Anna Helene Koch ( Boyksen; 11 August 1881 – 1920) was the first female engineering student at the Technical University of Munich.

Life 
Anna Boyksen was born on 11 August 1881 in Havendorfersand, Grand Duchy of Oldenburg, to Dietrich Anton Boyksen, a merchant, and his wife Mathilde, née Lubben. In her curriculum vitae, Boyksen claimed her nationality as Bavarian and religion as evangelical.

In 1906, she enrolled in the Institute of Electrical Engineering of the Technical University of Munich and obtained the Vordiplom two years later. She then studied economics and law at the University of Erlangen.

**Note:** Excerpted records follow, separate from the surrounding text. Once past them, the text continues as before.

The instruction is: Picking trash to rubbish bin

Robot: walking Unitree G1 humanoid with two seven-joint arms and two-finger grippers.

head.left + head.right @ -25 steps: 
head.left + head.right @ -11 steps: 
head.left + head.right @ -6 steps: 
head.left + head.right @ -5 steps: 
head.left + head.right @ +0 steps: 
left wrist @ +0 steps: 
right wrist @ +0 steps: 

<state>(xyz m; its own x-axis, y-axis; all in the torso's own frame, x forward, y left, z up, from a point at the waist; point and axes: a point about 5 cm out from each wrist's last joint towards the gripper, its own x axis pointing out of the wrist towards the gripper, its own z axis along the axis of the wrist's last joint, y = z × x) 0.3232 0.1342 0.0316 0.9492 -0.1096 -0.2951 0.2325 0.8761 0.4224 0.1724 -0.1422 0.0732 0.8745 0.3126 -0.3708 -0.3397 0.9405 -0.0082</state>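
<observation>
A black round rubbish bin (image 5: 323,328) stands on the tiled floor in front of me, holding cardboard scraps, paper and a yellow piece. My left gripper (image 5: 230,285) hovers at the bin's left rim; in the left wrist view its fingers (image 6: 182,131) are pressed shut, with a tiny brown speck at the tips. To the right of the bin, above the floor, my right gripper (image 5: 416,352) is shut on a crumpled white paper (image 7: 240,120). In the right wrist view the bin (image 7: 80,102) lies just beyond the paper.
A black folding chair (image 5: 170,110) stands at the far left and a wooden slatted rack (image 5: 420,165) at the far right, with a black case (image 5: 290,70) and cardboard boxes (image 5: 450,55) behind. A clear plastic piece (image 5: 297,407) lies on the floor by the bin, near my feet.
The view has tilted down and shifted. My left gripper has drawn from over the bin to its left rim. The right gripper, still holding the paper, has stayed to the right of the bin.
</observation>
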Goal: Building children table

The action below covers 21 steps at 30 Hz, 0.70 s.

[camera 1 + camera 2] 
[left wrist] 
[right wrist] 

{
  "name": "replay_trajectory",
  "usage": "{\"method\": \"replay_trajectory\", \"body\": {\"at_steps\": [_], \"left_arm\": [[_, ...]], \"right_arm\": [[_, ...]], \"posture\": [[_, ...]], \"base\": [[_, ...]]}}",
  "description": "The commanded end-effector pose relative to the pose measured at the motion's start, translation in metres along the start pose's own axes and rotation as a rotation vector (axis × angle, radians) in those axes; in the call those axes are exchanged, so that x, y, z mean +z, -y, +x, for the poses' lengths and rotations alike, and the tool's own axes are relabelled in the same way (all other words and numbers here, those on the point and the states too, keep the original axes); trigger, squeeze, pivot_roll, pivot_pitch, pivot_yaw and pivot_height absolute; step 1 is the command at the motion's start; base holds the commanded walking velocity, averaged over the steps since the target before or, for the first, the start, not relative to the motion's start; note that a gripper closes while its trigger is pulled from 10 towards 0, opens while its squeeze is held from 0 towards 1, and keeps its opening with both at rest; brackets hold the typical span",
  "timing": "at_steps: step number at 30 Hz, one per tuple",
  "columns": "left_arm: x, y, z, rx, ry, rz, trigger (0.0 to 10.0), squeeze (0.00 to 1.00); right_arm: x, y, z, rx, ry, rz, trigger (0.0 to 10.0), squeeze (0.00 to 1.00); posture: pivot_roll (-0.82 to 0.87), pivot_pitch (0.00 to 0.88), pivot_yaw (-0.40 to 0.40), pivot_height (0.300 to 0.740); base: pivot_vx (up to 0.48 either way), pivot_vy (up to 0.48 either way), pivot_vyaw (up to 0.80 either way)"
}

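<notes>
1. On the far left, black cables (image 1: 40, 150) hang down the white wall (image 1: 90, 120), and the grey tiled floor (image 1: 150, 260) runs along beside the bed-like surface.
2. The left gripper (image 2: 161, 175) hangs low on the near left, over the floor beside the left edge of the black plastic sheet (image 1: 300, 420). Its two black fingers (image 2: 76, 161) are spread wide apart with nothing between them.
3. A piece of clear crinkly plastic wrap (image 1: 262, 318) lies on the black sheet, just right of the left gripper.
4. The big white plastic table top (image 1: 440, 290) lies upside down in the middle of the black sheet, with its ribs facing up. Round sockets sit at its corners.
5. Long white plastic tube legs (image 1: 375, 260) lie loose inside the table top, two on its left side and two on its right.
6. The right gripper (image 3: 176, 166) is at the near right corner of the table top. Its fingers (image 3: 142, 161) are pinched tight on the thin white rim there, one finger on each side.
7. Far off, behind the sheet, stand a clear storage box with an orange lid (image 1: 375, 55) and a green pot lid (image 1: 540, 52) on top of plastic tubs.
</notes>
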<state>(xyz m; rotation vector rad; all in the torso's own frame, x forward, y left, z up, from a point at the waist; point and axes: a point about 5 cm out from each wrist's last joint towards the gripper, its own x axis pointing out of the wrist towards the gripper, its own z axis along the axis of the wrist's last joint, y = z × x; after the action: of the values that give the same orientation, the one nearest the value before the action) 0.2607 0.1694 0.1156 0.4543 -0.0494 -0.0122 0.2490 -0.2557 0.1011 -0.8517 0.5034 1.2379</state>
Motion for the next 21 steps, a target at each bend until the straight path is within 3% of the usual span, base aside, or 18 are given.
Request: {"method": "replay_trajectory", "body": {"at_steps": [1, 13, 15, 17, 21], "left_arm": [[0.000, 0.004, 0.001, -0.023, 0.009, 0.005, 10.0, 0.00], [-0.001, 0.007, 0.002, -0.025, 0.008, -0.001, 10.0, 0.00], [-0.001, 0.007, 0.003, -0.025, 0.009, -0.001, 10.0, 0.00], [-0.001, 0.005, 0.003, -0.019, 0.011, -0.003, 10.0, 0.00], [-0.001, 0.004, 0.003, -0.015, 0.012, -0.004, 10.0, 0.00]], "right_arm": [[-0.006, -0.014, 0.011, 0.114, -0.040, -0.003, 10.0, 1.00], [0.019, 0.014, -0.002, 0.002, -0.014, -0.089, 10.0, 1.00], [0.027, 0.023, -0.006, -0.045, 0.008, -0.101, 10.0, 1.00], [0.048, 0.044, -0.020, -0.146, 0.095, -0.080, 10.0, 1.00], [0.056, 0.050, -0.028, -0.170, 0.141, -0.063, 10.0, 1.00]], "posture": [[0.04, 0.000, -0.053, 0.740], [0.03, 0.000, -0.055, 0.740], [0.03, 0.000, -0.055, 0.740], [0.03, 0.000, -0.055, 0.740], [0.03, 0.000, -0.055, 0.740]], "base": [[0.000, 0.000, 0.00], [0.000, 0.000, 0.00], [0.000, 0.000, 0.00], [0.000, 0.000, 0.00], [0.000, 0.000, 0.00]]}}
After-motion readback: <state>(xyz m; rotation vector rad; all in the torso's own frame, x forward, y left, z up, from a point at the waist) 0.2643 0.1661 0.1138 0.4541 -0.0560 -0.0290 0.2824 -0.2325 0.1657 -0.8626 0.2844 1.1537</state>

In 1911, she defended her dissertation, titled Die deutschen Börsenordnungen. Eine vergleichende Darstellung (The German Stock Exchange Regulations. A Comparative Representation), under her married name Anna Helene Koch.

Legacy 
The Anna Boyksen Diversity Research Center at TUM "explores human diversity and the opportunities of diversity for society. Its work focuses on a question often overlooked in Germany: How can the natural, engineering and life sciences benefit from a more diverse community culture?"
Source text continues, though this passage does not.